I do not own Ghost in the Shell in any way, form, or manner. It all belongs to Masamune Shirow, so go worship him! Gods know I do.
This story is inspired by Ep 11 of GitS:SAC:2nd Gig. But it ISN'T necessary to watch the series to read and understand this. It's just my reflection on the episode.
Ghost within my Shell
by Kaiyo No Hime
I had begged them not to do this to me, pleaded with all my heart and soul, but the doctors had simply ignored my silent cries and proceeded. It's not their fault, really. They were doing what they thought was best for me, this horror of a body. Without it I surely would have died.
But I still wonder, would it have killed me to remain in that lovely, silent, organic shell? Would I have really died, as all the doctors later told me?
For I was not really as trapped as they had all come to think. My sight, speech, and body may have been disabled, but my hearing was acute as ever. Through those wonderfully, gorgeous ears I was able to be a part of the world around me, ever learning, studying, and thinking. Sometimes, as I lay awake at night, I wonder if I was still within my own head, living out some fantasized dream.
And this might very well be nothing more than a little girls frolic through the land of moth dust and butterfly wings. Sometimes, if I stop and listen very carefully, I can hear the whispering of paper as cranes are folded, and the chirping voices of the nurses discussing the latest political regime.

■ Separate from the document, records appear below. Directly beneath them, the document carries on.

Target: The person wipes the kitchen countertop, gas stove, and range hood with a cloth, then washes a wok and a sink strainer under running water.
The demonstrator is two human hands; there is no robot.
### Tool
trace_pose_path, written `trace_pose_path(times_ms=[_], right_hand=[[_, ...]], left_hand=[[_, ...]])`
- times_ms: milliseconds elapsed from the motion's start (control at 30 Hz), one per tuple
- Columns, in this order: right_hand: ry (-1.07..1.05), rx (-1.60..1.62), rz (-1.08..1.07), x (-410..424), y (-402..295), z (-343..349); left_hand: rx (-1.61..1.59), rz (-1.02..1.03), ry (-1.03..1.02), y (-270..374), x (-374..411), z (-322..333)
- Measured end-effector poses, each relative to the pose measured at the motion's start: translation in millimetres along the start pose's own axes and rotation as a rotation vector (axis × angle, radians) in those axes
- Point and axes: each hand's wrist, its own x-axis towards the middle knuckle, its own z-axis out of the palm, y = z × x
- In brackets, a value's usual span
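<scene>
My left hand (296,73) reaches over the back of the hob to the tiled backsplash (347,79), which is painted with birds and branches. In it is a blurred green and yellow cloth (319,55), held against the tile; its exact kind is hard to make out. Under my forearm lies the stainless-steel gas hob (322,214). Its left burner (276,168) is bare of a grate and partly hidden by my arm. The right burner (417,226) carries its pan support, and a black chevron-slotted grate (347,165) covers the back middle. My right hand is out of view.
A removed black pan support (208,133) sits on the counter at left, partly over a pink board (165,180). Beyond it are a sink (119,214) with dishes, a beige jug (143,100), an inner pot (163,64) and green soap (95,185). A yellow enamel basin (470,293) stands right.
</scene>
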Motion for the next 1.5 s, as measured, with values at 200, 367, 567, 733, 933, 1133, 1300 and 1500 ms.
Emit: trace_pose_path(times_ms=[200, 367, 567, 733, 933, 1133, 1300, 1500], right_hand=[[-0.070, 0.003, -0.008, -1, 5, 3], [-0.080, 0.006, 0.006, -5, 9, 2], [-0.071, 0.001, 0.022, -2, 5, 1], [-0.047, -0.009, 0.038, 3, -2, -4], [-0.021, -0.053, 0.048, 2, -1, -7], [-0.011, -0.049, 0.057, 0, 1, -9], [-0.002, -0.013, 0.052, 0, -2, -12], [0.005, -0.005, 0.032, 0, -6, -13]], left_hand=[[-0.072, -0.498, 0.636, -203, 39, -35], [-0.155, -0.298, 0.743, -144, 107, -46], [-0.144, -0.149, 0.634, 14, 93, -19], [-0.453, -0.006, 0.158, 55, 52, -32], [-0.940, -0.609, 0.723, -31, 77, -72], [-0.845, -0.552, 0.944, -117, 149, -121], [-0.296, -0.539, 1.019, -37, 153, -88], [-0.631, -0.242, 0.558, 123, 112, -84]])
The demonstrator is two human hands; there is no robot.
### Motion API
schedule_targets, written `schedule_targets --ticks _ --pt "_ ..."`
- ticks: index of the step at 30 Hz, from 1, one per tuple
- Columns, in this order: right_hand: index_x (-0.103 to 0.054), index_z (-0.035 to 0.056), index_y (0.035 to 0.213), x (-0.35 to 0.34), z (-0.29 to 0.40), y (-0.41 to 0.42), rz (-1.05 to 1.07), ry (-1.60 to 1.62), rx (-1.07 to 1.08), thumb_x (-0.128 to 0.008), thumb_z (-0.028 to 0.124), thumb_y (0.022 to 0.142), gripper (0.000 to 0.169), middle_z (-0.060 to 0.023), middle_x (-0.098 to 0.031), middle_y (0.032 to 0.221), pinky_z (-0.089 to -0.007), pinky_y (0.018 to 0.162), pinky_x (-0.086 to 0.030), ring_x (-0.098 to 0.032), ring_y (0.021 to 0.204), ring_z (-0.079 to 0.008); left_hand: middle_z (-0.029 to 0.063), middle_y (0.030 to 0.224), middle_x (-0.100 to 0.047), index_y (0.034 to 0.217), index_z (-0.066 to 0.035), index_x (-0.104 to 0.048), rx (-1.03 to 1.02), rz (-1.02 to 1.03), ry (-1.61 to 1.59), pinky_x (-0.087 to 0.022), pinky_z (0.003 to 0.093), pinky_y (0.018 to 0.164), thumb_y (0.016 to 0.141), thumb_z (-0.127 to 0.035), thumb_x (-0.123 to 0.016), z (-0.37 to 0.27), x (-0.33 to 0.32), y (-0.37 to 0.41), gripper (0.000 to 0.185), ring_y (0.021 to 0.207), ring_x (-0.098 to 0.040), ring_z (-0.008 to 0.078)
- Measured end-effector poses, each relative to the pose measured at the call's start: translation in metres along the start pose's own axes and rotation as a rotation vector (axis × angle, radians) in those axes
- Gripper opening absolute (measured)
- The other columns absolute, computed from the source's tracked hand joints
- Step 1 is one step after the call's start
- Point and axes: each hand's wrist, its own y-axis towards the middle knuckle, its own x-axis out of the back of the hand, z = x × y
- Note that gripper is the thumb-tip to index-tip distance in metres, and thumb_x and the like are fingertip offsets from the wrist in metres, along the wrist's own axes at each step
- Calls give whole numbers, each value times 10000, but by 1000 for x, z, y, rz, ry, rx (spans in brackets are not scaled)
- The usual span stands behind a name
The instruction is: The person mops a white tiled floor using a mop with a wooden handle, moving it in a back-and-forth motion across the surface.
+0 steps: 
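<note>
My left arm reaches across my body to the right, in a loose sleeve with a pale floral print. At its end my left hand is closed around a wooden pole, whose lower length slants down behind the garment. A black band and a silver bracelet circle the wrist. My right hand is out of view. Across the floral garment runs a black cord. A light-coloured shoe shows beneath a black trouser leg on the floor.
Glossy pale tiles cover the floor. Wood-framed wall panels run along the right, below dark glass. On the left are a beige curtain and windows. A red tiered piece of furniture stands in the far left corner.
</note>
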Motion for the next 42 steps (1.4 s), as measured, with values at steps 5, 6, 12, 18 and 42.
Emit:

I would be satisfied if this were a false reality, because here I truly fit in, and have found a place to live.
It is then when I truly realize that it does not matter if I am
still a little girl, grown to full age, lying in a coma, or the ominous
Major of the infamous Section 9.
What matters is that I treat this as my reality, and live as if this is the only world. There is no room for self doubt in my line of work, it will only get me, or my comrades, killed in the end.
I smile to myself as Batou's deeply harmonic voice rumble across the mind link. It was against regulations to be out of contact for so long while on assignment.
"I'm here Batou, no need to shout."
"You okay?" Batou questioned, worry fading through the link, "Your mind was on static."
"Yeah, I was just talking with my ghost."
This was the only reality that I needed.